→ THE TASK
Print out each entry below exactly, please.

Stored dataset items
○ ○ ○ ○ ○

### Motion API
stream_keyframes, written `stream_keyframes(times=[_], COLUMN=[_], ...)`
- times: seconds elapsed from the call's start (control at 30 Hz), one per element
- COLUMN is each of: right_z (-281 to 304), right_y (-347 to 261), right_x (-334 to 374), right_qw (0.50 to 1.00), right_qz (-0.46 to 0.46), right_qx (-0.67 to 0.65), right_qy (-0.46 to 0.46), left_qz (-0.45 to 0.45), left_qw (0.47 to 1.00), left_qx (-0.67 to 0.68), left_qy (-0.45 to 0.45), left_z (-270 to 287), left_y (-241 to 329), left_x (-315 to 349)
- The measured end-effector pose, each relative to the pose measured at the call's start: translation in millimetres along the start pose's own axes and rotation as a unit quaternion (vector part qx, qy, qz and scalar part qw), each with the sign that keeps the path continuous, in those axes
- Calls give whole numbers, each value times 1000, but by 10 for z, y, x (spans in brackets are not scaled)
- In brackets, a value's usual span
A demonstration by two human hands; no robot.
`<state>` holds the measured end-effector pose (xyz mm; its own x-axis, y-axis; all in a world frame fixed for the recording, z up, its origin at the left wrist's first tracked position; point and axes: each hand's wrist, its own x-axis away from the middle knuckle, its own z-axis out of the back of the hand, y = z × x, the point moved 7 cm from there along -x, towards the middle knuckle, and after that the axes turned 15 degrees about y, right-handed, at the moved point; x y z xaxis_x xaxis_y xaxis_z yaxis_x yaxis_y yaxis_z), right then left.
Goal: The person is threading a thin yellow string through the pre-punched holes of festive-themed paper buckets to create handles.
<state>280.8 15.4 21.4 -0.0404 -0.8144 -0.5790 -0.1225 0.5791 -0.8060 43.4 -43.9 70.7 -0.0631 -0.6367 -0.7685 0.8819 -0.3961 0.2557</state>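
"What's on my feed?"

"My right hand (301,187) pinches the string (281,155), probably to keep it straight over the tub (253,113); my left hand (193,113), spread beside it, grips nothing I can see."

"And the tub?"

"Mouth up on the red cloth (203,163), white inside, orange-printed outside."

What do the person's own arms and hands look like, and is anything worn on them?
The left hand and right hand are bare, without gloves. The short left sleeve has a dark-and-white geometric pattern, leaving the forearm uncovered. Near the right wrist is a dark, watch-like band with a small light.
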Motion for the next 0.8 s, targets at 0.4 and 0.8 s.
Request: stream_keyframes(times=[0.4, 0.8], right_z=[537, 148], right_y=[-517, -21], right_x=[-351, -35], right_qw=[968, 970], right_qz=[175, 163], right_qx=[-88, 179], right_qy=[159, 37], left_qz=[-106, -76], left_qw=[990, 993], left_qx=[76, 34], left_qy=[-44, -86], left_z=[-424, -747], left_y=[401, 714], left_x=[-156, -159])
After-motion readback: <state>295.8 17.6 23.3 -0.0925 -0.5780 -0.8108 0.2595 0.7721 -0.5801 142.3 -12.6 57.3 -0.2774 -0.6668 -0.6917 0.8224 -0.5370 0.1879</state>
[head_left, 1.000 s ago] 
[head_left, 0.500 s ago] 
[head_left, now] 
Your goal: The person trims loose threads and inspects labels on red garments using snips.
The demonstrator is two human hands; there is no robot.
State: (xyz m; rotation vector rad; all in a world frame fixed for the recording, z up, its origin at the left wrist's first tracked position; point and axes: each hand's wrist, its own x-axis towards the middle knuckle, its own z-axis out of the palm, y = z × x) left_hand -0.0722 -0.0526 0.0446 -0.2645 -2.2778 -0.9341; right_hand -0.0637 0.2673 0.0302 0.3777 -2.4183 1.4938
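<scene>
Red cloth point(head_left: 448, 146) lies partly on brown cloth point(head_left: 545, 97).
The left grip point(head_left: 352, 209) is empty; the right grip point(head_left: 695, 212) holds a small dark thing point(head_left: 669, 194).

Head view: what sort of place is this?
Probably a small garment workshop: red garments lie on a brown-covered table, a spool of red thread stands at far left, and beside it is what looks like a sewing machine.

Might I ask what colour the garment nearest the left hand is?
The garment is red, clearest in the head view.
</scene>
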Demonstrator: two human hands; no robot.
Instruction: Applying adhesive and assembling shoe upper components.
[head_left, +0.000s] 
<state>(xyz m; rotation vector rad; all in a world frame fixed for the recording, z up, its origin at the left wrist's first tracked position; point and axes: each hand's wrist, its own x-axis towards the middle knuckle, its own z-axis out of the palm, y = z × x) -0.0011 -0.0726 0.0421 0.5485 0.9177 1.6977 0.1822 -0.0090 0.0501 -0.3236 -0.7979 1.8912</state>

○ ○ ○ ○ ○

→ SOLUTION
### Motion API
stream_keyframes, written `stream_keyframes(times=[_], COLUMN=[_], ...)`
- times: seconds elapsed from the call's start (control at 30 Hz), one per element
- COLUMN is each of: right_z (-281 to 304), right_y (-347 to 261), right_x (-334 to 374), right_qw (0.50 to 1.00), right_qz (-0.46 to 0.46), right_qx (-0.67 to 0.65), right_qy (-0.46 to 0.46), left_qz (-0.45 to 0.45), left_qw (0.47 to 1.00), left_qx (-0.67 to 0.68), left_qy (-0.45 to 0.45), left_z (-270 to 287), left_y (-241 to 329), left_x (-315 to 349)
- The measured end-effector pose, each relative to the pose measured at the call's start: translation in millimetres along the start pose's own axes and rotation as a unit quaternion (vector part qx, qy, qz and scalar part qw), each with the sign that keeps the path continuous, in those axes
- Calls give whole numbers, each value times 1000, but by 10 for z, y, x (spans in brackets are not scaled)
- In brackets, a value's usual span
A demonstration by two human hands; no robot.
`<state>` holds the measured end-effector pose (xyz mm; its own x-axis, y-axis; all in a world frame fixed for the recording, z up, its origin at the left wrist's first tracked position; point and axes: each hand's wrist, its own x-axis away from the middle knuckle, its own z-axis out of the back of the hand, y = z × x, the point moved 7 cm from there along -x, towards the middle knuckle, and after that the axes turned 15 degrees about y, right-handed, at the moved point; x y z xaxis_x xaxis_y xaxis_z yaxis_x yaxis_y yaxis_z), right then left.
Goal: The person is threading a thin yellow string through the pre-punched holes of festive-themed paper buckets to create handles.
<state>280.8 15.4 21.4 -0.0404 -0.8144 -0.5790 -0.1225 0.5791 -0.8060 43.4 -43.9 70.7 -0.0631 -0.6367 -0.7685 0.8819 -0.3961 0.2557</state>
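"What's on my feed?"

"My right hand (301,187) pinches the string (281,155), probably to keep it straight over the tub (253,113); my left hand (193,113), spread beside it, grips nothing I can see."

"And the tub?"

"Mouth up on the red cloth (203,163), white inside, orange-printed outside."

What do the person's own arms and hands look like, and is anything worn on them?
The left hand and right hand are bare, without gloves. The short left sleeve has a dark-and-white geometric pattern, leaving the forearm uncovered. Near the right wrist is a dark, watch-like band with a small light.
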Motion for the next 0.8 s, targets at 0.4 and 0.8 s.
Request: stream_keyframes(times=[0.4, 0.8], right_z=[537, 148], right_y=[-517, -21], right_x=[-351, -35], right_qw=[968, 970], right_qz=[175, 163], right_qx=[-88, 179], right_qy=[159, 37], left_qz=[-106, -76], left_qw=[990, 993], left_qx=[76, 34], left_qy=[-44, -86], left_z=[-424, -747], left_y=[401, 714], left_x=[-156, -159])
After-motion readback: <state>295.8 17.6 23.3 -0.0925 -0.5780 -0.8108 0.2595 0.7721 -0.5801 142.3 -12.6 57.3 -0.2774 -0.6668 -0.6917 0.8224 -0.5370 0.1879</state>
[head_left, 1.000 s ago] 
[head_left, 0.500 s ago] 
[head_left, now] 
Your goal: The person trims loose threads and inspects labels on red garments using snips.
The demonstrator is two human hands; there is no robot.
State: (xyz m; rotation vector rad; all in a world frame fixed for the recording, z up, its origin at the left wrist's first tracked position; point and axes: each hand's wrist, its own x-axis towards the middle knuckle, its own z-axis out of the palm, y = z × x) left_hand -0.0722 -0.0526 0.0446 -0.2645 -2.2778 -0.9341; right_hand -0.0637 0.2673 0.0302 0.3777 -2.4183 1.4938
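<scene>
Red cloth point(head_left: 448, 146) lies partly on brown cloth point(head_left: 545, 97).
The left grip point(head_left: 352, 209) is empty; the right grip point(head_left: 695, 212) holds a small dark thing point(head_left: 669, 194).

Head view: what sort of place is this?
Probably a small garment workshop: red garments lie on a brown-covered table, a spool of red thread stands at far left, and beside it is what looks like a sewing machine.

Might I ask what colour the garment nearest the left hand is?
The garment is red, clearest in the head view.
</scene>
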Demonstrator: two human hands; no robot.
Instruction: Applying adhesive and assembling shoe upper components.
[head_left, +0.000s] 
<state>(xyz m; rotation vector rad; all in a world frame fixed for the recording, z up, its origin at the left wrist's first tracked position; point and axes: each hand's wrist, its own x-axis towards the middle knuckle, its own z-axis out of the palm, y = z × x) -0.0011 -0.0726 0.0421 0.5485 0.9177 1.6977 0.1822 -0.0090 0.0501 -0.3236 -0.7979 1.8912</state>

Nothing else belongs in this output.